▶ **Assignment**
The listing is to be reproduced exactly, excluding its pictures.

▶ **Raw data**
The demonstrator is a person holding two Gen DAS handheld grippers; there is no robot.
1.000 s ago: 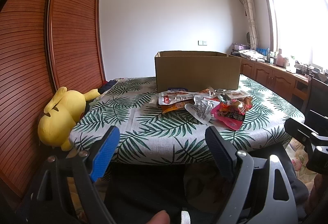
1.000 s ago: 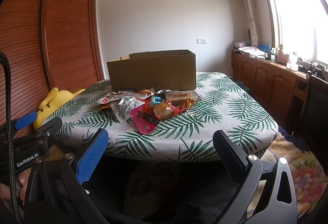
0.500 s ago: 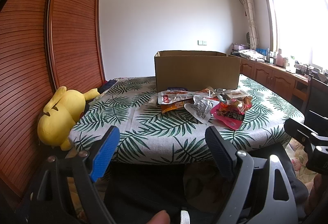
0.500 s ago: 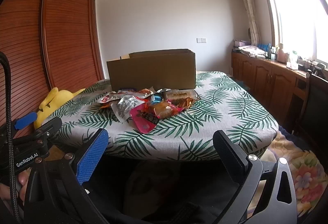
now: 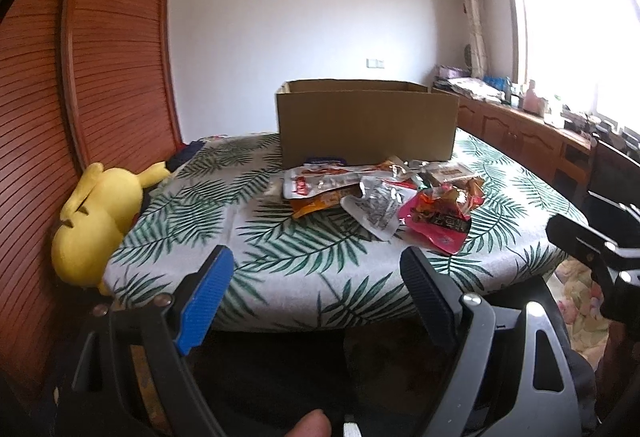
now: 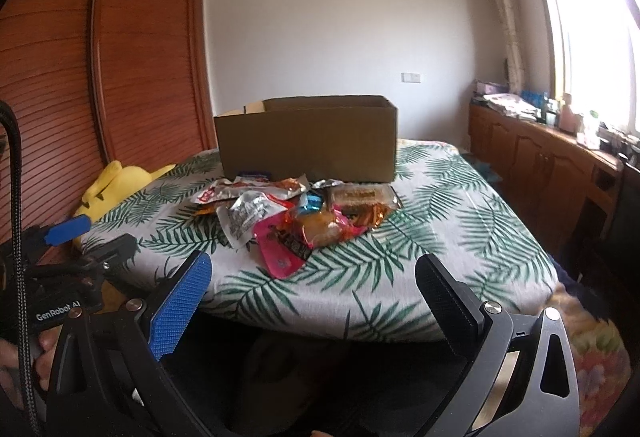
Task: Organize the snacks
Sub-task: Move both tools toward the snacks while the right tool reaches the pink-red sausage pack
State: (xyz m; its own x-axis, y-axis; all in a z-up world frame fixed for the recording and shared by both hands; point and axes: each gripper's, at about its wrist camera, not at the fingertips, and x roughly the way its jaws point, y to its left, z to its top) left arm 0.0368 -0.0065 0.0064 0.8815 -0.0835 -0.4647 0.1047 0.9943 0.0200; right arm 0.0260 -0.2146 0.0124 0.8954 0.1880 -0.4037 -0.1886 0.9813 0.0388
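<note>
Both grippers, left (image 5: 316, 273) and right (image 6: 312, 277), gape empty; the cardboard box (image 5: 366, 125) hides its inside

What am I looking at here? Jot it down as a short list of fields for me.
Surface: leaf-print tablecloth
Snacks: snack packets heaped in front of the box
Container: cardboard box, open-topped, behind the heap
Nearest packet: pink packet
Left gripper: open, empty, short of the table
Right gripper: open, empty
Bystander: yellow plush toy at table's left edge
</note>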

▶ **Exercise output**
The demonstrator is a person holding two Gen DAS handheld grippers; there is no robot.
1.000 s ago: 
1.000 s ago: 
0.500 s ago: 
0.500 s ago: 
now: 
now: 
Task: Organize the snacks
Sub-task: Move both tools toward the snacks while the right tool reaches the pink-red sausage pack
State: (xyz m; its own x-axis, y-axis; all in a z-up world frame fixed for the recording and shared by both hands; point and axes: each gripper's, at about its wrist camera, not at the fingertips, and x roughly the way its jaws point, y to its left, z to its top) left arm 0.0368 -0.0065 0.0064 0.8815 -0.0835 -0.4647 0.1047 0.9943 0.0200; right arm 0.0260 -0.2146 0.0124 0.8954 0.1880 -0.4037 -0.1886 0.9813 0.0388
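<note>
Both grippers, left (image 5: 316, 273) and right (image 6: 312, 277), gape empty; the cardboard box (image 5: 366, 125) hides its inside

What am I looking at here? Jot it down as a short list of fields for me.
Surface: leaf-print tablecloth
Snacks: snack packets heaped in front of the box
Container: cardboard box, open-topped, behind the heap
Nearest packet: pink packet
Left gripper: open, empty, short of the table
Right gripper: open, empty
Bystander: yellow plush toy at table's left edge
</note>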

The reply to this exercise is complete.